**Your task:**
Copy every line below where the string "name" is found.
----------
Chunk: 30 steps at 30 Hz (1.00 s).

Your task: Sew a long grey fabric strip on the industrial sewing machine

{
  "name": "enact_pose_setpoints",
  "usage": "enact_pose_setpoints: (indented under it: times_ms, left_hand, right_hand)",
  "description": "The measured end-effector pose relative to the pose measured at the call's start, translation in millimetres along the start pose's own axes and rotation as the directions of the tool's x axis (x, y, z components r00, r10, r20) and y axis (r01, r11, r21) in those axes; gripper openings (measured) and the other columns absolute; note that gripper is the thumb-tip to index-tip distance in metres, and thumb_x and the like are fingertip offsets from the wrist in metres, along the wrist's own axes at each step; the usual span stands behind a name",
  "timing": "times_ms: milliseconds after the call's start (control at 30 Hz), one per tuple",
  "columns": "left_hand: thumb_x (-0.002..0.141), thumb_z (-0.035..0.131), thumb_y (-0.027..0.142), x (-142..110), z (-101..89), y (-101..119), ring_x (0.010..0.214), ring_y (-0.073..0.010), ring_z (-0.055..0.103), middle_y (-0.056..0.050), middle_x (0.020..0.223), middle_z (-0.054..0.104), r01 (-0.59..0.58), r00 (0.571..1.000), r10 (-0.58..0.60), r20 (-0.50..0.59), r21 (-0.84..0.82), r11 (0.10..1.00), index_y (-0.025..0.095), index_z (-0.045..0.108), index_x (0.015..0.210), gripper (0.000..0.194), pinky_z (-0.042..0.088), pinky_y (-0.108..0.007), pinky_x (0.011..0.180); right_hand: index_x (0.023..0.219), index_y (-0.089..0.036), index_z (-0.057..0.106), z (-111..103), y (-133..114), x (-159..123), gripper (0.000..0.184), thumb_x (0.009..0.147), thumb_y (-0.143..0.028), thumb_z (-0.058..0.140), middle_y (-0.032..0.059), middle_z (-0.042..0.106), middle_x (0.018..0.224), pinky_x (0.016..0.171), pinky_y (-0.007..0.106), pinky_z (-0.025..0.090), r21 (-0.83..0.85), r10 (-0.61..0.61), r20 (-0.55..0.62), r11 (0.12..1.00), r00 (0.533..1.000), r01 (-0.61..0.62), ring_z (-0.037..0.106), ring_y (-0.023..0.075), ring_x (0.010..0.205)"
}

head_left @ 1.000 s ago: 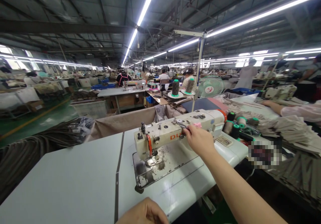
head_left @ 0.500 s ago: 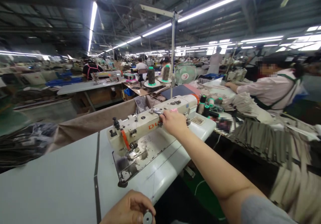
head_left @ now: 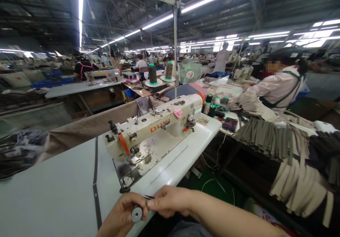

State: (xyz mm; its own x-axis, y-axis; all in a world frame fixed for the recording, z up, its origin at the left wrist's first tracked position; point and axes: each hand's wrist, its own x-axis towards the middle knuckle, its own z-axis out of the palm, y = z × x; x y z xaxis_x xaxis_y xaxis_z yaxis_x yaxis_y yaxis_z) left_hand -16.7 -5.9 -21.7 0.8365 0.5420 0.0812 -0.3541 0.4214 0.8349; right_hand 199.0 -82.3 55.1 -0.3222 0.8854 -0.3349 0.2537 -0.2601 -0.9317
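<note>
**Two hands, one bobbin, near edge of worktop**

Two hands meet at the near edge of the worktop point(head_left: 61, 180). Left hand point(head_left: 120, 212): grip closed on a small round metal bobbin point(head_left: 136, 214), pinched between thumb and fingers, flat face toward the camera. Right hand point(head_left: 170, 201): fingertips pinched beside the bobbin, touching or nearly touching it; a thin dark sliver shows just above, too small to identify.

Change noted: a second ago the right hand rested on top of the sewing machine point(head_left: 154, 131), and the left lay low at the worktop's edge. It has now come back off the machine to join the left, so the work has passed from the machine head to the bobbin in hand.

Surroundings: sewing machine at the worktop's middle and far right, needle end toward the left, nothing under the foot. Thread cones point(head_left: 152, 74) on a stand beyond it; small spools point(head_left: 215, 102) past the far right corner. Fan point(head_left: 190, 71) behind. Stacked grey fabric strips point(head_left: 268, 138) on the neighbouring bench, where another person point(head_left: 281, 88) sits. Nothing lies between hands and machine.
</note>
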Motion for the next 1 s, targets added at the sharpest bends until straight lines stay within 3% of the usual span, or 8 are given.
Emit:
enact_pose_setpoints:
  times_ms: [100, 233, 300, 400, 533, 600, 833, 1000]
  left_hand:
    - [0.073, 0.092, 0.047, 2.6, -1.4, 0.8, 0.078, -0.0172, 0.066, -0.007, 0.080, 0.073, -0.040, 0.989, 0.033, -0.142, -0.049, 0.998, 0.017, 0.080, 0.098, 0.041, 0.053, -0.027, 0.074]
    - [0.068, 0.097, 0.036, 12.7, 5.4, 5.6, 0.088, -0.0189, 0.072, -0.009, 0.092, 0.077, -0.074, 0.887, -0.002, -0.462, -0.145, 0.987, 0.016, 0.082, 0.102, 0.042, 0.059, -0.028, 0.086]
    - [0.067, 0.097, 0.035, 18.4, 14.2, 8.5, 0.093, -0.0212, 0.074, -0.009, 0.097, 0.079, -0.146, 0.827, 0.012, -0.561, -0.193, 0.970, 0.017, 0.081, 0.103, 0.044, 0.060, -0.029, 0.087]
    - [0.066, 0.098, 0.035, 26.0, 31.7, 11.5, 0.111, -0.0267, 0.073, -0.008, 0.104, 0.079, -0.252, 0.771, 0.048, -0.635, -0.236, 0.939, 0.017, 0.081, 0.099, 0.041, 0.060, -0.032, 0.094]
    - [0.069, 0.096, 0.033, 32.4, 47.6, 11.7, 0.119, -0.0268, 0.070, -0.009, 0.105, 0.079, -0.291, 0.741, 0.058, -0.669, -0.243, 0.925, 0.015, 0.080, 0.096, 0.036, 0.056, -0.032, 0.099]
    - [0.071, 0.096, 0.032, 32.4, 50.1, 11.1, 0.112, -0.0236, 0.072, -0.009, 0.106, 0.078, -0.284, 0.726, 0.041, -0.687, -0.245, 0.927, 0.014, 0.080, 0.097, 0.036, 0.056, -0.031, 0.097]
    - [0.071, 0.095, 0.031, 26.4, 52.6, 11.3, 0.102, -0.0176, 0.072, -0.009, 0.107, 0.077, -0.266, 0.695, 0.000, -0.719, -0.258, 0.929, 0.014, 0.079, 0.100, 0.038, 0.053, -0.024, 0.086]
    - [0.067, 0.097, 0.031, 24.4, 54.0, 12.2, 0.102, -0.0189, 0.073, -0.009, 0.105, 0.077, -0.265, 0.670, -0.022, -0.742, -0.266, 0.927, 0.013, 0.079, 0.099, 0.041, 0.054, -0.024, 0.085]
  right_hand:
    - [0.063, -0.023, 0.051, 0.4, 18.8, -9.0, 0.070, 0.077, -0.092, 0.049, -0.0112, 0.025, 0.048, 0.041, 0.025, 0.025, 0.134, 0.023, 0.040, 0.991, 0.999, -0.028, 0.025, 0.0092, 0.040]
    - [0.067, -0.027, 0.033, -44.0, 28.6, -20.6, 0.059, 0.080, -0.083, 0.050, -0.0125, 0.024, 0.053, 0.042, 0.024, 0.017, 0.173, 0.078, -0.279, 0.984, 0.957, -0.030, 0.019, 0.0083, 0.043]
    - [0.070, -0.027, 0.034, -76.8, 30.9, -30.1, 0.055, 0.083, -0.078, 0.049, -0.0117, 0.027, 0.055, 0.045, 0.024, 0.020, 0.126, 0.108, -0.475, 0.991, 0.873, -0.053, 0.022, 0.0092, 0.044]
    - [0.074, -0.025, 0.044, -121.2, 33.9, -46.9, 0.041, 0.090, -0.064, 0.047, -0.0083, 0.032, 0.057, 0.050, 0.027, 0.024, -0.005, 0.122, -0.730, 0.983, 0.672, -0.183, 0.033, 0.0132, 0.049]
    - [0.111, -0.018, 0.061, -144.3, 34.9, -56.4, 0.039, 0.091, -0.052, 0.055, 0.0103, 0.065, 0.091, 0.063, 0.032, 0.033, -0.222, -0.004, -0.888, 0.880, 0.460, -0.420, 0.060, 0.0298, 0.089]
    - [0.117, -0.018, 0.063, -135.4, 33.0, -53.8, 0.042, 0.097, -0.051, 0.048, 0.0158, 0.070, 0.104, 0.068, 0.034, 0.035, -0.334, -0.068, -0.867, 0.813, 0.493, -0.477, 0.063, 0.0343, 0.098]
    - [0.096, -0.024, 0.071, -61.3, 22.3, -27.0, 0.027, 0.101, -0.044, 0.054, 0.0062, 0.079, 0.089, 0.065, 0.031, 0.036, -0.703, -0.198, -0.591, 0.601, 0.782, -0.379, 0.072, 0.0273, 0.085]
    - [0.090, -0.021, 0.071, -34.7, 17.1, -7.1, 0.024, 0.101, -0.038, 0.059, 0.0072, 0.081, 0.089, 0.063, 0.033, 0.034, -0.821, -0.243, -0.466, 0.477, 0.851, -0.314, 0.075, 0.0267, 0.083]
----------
**Solution for this exercise:**
  "name": "enact_pose_setpoints",
  "description": "The measured end-effector pose relative to the pose measured at the call's start, translation in millimetres along the start pose's own axes and rotation as the directions of the tool's x axis (x, y, z components r00, r10, r20) and y axis (r01, r11, r21) in those axes; gripper openings (measured) and the other columns absolute; note that gripper is the thumb-tip to index-tip distance in metres, and thumb_x and the like are fingertip offsets from the wrist in metres, along the wrist's own axes at each step; the usual span stands behind a name",

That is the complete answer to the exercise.